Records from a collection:
Start of Block

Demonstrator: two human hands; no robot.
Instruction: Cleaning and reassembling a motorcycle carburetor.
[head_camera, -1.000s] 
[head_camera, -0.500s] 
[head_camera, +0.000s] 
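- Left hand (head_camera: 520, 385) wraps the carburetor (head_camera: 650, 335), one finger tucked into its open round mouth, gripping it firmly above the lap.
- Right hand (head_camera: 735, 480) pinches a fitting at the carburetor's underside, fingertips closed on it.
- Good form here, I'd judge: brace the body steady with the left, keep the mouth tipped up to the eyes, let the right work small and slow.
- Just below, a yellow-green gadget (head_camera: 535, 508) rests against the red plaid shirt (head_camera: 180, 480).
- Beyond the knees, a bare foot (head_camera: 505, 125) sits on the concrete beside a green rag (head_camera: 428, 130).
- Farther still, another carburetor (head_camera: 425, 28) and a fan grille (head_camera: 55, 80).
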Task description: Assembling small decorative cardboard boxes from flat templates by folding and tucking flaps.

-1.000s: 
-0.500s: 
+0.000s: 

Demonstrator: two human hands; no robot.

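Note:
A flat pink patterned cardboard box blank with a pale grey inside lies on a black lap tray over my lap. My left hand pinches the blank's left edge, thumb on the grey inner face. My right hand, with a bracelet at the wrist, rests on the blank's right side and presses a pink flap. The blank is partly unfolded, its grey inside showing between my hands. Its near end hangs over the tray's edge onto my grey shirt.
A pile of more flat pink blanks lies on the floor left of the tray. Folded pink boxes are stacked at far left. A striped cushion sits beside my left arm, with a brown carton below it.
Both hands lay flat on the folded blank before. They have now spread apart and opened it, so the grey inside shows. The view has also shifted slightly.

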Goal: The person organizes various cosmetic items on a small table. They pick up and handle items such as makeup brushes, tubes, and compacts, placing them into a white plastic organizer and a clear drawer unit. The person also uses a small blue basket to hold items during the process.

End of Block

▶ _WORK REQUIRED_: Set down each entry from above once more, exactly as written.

▶ _REPLY_:
Demonstrator: two human hands; no robot.
Instruction: Cleaning and reassembling a motorcycle carburetor.
[head_camera, -1.000s] 
[head_camera, -0.500s] 
[head_camera, +0.000s] 
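- Left hand (head_camera: 520, 385) wraps the carburetor (head_camera: 650, 335), one finger tucked into its open round mouth, gripping it firmly above the lap.
- Right hand (head_camera: 735, 480) pinches a fitting at the carburetor's underside, fingertips closed on it.
- Good form here, I'd judge: brace the body steady with the left, keep the mouth tipped up to the eyes, let the right work small and slow.
- Just below, a yellow-green gadget (head_camera: 535, 508) rests against the red plaid shirt (head_camera: 180, 480).
- Beyond the knees, a bare foot (head_camera: 505, 125) sits on the concrete beside a green rag (head_camera: 428, 130).
- Farther still, another carburetor (head_camera: 425, 28) and a fan grille (head_camera: 55, 80).
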Task description: Assembling small decorative cardboard boxes from flat templates by folding and tucking flaps.

-1.000s: 
-0.500s: 
+0.000s: 

Demonstrator: two human hands; no robot.

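Note:
A flat pink patterned cardboard box blank with a pale grey inside lies on a black lap tray over my lap. My left hand pinches the blank's left edge, thumb on the grey inner face. My right hand, with a bracelet at the wrist, rests on the blank's right side and presses a pink flap. The blank is partly unfolded, its grey inside showing between my hands. Its near end hangs over the tray's edge onto my grey shirt.
A pile of more flat pink blanks lies on the floor left of the tray. Folded pink boxes are stacked at far left. A striped cushion sits beside my left arm, with a brown carton below it.
Both hands lay flat on the folded blank before. They have now spread apart and opened it, so the grey inside shows. The view has also shifted slightly.
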
Goal: The person organizes various cosmetic items on a small table. They pick up and handle items such as makeup brushes, tubes, and compacts, placing them into a white plastic organizer and a clear drawer unit. The person also uses a small blue basket to hold items during the process.

The output above is complete.